- YOUR OBJECTIVE -
Reproduce the whole listing word for word. Leave every image out.
○ ○ ○ ○
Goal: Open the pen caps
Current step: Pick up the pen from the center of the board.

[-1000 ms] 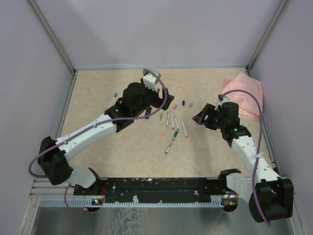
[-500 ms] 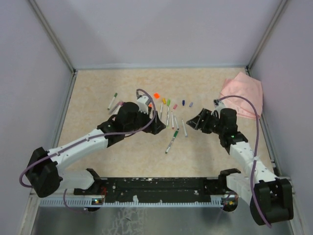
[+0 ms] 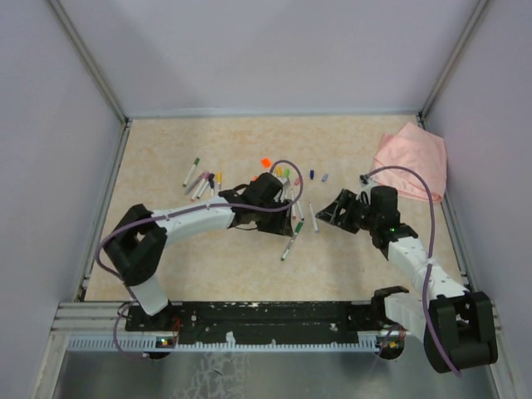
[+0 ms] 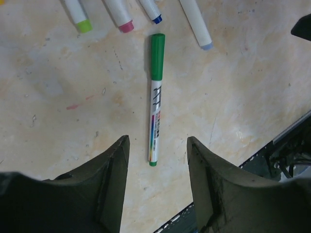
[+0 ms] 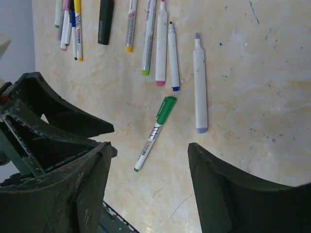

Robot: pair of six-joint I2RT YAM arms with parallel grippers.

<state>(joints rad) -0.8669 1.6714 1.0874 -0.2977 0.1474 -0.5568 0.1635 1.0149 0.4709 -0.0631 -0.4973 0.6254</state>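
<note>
A white pen with a green cap point(image 4: 157, 56) lies alone on the table, below a row of uncapped pens point(image 5: 161, 43). My left gripper point(image 4: 158, 144) hovers over its bottom end, open, a finger on each side and nothing between them. My right gripper point(image 5: 148, 148) is open too, low over the same pen point(image 5: 154, 133) from the right, empty. From above, the left gripper point(image 3: 293, 226) and right gripper point(image 3: 324, 214) face each other across this pen point(image 3: 291, 243). Loose caps, orange point(image 3: 266, 161), blue point(image 3: 312, 174) and grey point(image 3: 325, 177), lie behind the row.
Several capped pens point(image 3: 199, 179) lie in a bunch at the back left, with a black marker point(image 5: 105, 19) near them. A pink cloth point(image 3: 413, 156) sits at the back right by the wall. The black rail point(image 3: 274, 314) runs along the near edge.
My left arm has swung from the back of the table rightward and down to the green-capped pen, its jaws narrowing. The right gripper has edged left toward the same pen.
</note>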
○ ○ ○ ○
- YOUR SOLUTION -
Goal: Open the pen caps
Current step: Pick up the pen from the center of the board.

[-1000 ms] 
[-500 ms] 
[+0 ms] 
[+0 ms] 
[+0 ms] 

Robot: pair of six-joint I2RT YAM arms with parallel grippers.

<state>(joints rad) -0.8669 1.6714 1.0874 -0.2977 0.1474 -0.5568 0.1635 1.0149 0.4709 -0.0631 -0.4973 0.6254</state>
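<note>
A white pen with a green cap point(image 4: 157, 56) lies alone on the table, below a row of uncapped pens point(image 5: 161, 43). My left gripper point(image 4: 158, 144) hovers over its bottom end, open, a finger on each side and nothing between them. My right gripper point(image 5: 148, 148) is open too, low over the same pen point(image 5: 154, 133) from the right, empty. From above, the left gripper point(image 3: 293, 226) and right gripper point(image 3: 324, 214) face each other across this pen point(image 3: 291, 243). Loose caps, orange point(image 3: 266, 161), blue point(image 3: 312, 174) and grey point(image 3: 325, 177), lie behind the row.
Several capped pens point(image 3: 199, 179) lie in a bunch at the back left, with a black marker point(image 5: 105, 19) near them. A pink cloth point(image 3: 413, 156) sits at the back right by the wall. The black rail point(image 3: 274, 314) runs along the near edge.
My left arm has swung from the back of the table rightward and down to the green-capped pen, its jaws narrowing. The right gripper has edged left toward the same pen.
</note>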

Nothing else is required to finish the exercise.